Filed under:   by Xrlq @ 4:17 pm

German Chancellor Gerhard Schröder may have done for his country’s international relations what Gray Davis has done for his (and, alas, my) state’s power industry, but now the A.P. reports that Foreign Minister and Vice-Chancellor Joschka Fischer refuses to rule out German particaption in a war against Iraq. Schröder himself remains silent on the issue, effectively standing by his original promise/threat to stay out of the Iraqi conflict no matter what.

There are at least two ironic twists on this good-cop-bad-cop game. First, Schröder and Fischer’s respective party affiliations suggest that if anybody should be playing the role of pacifist/anti-American bad cop, it ought to be Fischer, the Green, not Schröder, the SPD “moderate.” Second, a state-by-state analysis of the 2002 election suggests that had Germany not reunified at the time it did (with support from the U.S. but opposition from the other three occupying forces peacekeeping nations – and with tepid support, at best, from Schröder’s own SPD at the time), Schröder and his party probably would not have won the election at all.

Thanks to Stefan Sharkansky for the link – and for the original observation that Schröder’s 2002 re-election was a regional victory.

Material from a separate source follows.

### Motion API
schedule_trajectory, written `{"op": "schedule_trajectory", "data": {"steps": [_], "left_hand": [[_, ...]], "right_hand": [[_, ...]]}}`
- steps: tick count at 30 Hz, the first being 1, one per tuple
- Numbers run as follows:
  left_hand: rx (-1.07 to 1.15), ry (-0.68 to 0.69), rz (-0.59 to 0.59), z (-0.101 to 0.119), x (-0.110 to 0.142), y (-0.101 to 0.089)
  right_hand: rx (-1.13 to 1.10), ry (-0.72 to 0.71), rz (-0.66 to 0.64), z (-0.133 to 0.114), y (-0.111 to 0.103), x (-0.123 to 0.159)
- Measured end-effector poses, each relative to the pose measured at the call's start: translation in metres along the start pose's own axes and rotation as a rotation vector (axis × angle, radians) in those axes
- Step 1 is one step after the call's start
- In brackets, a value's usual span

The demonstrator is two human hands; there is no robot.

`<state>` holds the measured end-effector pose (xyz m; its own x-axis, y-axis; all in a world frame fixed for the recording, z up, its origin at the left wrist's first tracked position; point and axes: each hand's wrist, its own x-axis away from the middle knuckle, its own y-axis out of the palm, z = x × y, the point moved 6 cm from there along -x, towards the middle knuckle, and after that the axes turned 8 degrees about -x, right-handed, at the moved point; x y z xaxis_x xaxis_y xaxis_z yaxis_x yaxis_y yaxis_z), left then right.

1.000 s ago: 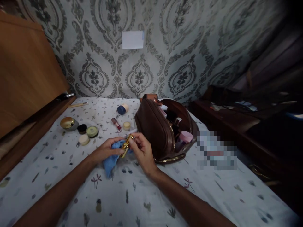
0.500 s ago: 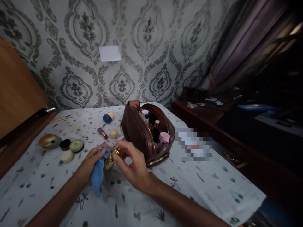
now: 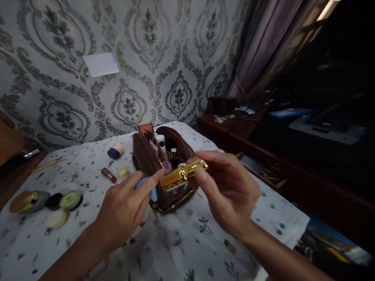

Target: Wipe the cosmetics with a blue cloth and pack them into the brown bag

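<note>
My right hand [image 3: 227,191] pinches the capped end of a shiny gold bottle [image 3: 175,177] between thumb and fingers. The bottle lies almost level, tilted up to the right, in front of the brown makeup bag [image 3: 146,156]. My left hand [image 3: 123,207] is closed on a blue cloth [image 3: 152,191], mostly hidden behind its fingers. Its index finger reaches to the bottle's left end. The bag stands unzipped, with a white-capped tube [image 3: 160,139] and a small dark bottle [image 3: 174,156] among the cosmetics inside.
On the patterned white tablecloth [image 3: 164,249], left of the bag, lie a lip gloss tube [image 3: 108,175], a navy-and-beige container [image 3: 115,151], a gold-lidded jar [image 3: 25,201] and several small round pots. A dark wooden cabinet [image 3: 228,136] borders the right side.
Both hands have come up and to the right, bringing the gold bottle and cloth in front of the bag. The bottle now lies more level. The view has turned right.
</note>
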<state>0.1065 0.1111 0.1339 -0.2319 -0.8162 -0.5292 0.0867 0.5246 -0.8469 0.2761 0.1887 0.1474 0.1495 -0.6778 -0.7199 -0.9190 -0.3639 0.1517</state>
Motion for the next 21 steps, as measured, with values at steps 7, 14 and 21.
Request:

Protecting Consumers From Themselves

Filed under:   by Xrlq @ 2:01 pm

Ever wonder why it’s so expensive to refinance your mortgage? Ruth Simon of the Wall Street Journal has a real eye-opener. While the Wall Street Journal itself is not available on the web without a paid subscription, this particular article is. Read it in its entirety.

December 27, 2002

Stop and Fisk

Filed under:   by Xrlq @ 2:10 pm

Stefan Sharkansky delivers something of a fisking of John Roemer’s article that recently ran in the San Francisco Daily Journal concerning the Boalt debacle. Roemer attempted to contact me for that article as well. My guess is that this had gotten his attention, possibly as a result of Erin’s link. (Thanks, Erin!) I did attempt to get back to Mr. Roemer, but he never called back, so I assume he was finished with his article by then. Judging from Stefan’s experience and from the excerpts of the article that he posted, it’s probably just as well.